Sempre soube que nós, seres humanos, somos poços de obscuros mistérios. Pela vida toda, só percebemos alguns. Há pessoas que nada captam, preocupadas com os problemas concretos que as rodeiam. Sentir esses outros, metafísicos, é um prêmio ou castigo?
Inocentes e meio cegas, algumas pessoas creem (e até afirmam categoricamente) que são donas de seu destino. Ledo engano! Tomados pela insciência da vida, somos meros joguetes, marionetes desarvoradas de um poder invisível, muito maior. Inocentes crédulos, julgamos que temos a liberdade de optar, escolher, mas na verdade não somos nós quem dá a sentença. Recebemos um presente de grego, o livre arbítrio, falsa impressão do poder de escolha. A vida, todavia, é uma eterna acareação. Nós, os réus, inseguros, às vezes até sentimos que somos donos do epílogo, entretanto, tudo é mistério.
Na realidade, estamos sempre diante de autoridades maiores: no centro, Deus, senhor dos destinos humanos; vêm após, as autoridades menores. Ainda há uma certa eminência parda que dirige o espetáculo. O final é sempre duvidoso. O consolo é o réu pensar que tem algum poder. Quantas vezes nós, os artistas centrais de cada peça, temos a doirada impressão que há um script coerente e definitivo, lógico, que somos os donos da história, com a certeza de que haverá um happy end. Há finais abertos, fechados, com anticlímax e clímax, dificilmente algo belo, róseo e lírico.
Primeiro, jamais há um script prévio. Toda vida é um happening, peça teatral duvidosa, dinâmica, onde cada ator e atriz encenam seu papel, conforme pode, de acordo com seu talento artístico. Quantas vezes eu, você, todos, planejamos, optamos por um caminho que julgamos certo e feliz. E o que acontece quase sempre? O Diabo, sem ser convidado, surge na peça, distorce o pretenso script original e a história muda, desanda, declina, reverte.
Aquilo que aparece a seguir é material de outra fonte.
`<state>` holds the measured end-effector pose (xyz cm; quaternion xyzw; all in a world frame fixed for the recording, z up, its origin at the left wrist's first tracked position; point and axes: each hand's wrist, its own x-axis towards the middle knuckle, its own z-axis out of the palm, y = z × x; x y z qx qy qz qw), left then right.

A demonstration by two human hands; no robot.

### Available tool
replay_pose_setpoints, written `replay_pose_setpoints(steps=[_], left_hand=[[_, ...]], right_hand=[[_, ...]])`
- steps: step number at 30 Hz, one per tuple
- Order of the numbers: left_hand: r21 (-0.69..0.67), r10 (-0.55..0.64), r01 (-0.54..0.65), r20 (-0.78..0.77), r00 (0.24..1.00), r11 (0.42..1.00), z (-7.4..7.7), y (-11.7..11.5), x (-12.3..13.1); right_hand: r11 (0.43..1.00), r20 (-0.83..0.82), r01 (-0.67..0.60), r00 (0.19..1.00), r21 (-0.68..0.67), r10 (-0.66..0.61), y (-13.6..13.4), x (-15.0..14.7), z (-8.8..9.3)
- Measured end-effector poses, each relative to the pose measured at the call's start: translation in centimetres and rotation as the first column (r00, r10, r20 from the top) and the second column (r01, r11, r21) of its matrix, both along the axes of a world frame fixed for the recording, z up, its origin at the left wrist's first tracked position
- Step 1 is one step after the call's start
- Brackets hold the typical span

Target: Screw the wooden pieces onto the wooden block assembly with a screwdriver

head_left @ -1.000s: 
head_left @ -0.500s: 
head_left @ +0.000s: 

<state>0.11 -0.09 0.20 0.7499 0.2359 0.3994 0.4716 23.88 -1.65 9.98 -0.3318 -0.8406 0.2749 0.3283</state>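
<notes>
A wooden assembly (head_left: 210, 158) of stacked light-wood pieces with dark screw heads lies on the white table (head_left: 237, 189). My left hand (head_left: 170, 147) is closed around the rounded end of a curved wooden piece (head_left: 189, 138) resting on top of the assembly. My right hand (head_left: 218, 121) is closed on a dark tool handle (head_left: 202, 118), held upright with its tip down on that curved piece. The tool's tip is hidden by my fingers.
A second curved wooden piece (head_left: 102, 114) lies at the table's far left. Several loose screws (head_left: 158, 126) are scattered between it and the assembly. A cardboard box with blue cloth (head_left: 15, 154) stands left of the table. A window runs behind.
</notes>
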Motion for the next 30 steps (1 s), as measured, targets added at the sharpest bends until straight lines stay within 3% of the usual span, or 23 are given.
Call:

Os otimistas são os que mais sofrem com essas mudanças inesperadas. Mas teimam, recomeçam, são verdadeiros Sísifos na montanha da existência. Os pessimistas são os olheiros amargos, que parecem dotados de possíveis antenas capazes de captar, metafisicamente, a tragicidade da vida; lembram hienas, urubus e certos bichos carniceiros, que comem carne podre.
Todavia, quem escreve poemas, crônicas, contos ou romances, já deve ter percebido que às vezes até os textos parecem ter um certo poder, como se tivessem vida própria. Apesar do autor, eles dão a impressão de serem independentes, de escolher seu final. Assim é a vida. O que sobra é uma certa beleza nos heróis humanos, que teimam em lutar, alcançar o pomo dourado da felicidade. Grandeza, mérito não será isto?
O que se pode fazer em realidade tão complexa? Como reagir diante da nossa impotência, o total desamparo no enfrentamento de algo sem solução, sem Manual de Instrução, nem o direito de acionar o CNJ (Conselho Nacional de Justiça)? Um exemplo contundente e inquestionável: a inexorabilidade do envelhecimento e da morte. Alguém ainda se julga dono de seu destino?